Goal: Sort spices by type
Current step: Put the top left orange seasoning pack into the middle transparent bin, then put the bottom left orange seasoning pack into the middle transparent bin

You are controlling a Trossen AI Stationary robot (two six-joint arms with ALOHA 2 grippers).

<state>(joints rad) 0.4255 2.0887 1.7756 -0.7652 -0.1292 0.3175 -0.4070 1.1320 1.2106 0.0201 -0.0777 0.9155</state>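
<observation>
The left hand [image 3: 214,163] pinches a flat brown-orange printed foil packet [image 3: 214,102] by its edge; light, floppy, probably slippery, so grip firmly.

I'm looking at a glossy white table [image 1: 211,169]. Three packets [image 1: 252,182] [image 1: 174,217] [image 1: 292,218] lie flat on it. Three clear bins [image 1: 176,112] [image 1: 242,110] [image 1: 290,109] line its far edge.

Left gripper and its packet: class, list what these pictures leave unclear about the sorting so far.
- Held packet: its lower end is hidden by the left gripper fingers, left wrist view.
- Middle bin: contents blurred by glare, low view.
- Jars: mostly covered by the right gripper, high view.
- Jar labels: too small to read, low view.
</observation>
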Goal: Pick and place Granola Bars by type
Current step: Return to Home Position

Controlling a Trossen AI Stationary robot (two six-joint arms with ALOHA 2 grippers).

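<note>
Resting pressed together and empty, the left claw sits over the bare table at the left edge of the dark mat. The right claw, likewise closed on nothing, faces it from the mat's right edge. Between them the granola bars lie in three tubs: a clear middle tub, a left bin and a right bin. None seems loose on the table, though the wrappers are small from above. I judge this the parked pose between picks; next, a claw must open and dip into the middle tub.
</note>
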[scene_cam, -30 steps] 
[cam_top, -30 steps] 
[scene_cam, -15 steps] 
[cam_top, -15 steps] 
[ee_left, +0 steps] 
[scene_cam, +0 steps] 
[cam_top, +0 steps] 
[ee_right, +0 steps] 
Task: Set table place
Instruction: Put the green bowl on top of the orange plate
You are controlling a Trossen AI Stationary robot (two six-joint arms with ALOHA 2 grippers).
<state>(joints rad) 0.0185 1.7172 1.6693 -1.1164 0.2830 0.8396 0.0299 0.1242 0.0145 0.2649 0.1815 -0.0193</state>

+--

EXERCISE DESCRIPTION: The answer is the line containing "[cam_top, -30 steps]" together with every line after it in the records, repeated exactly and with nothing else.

EXPECTED OUTPUT:
[cam_top, -30 steps] 
[scene_cam, -15 steps] 
[cam_top, -15 steps] 
[ee_left, +0 steps] 
[scene_cam, +0 steps] 
[cam_top, +0 steps] 
[ee_right, +0 steps] 
Task: Set table place
Instruction: Put the green bowl on top of the orange plate
You are controlling a Trossen AI Stationary robot (two six-joint arms with ALOHA 2 grippers).
<state>(joints rad) 0.0185 1.7172 1.6693 -1.1164 0.2830 0.8396 0.0299 0.1242 0.0145 0.2649 0.1815 -0.0193</state>

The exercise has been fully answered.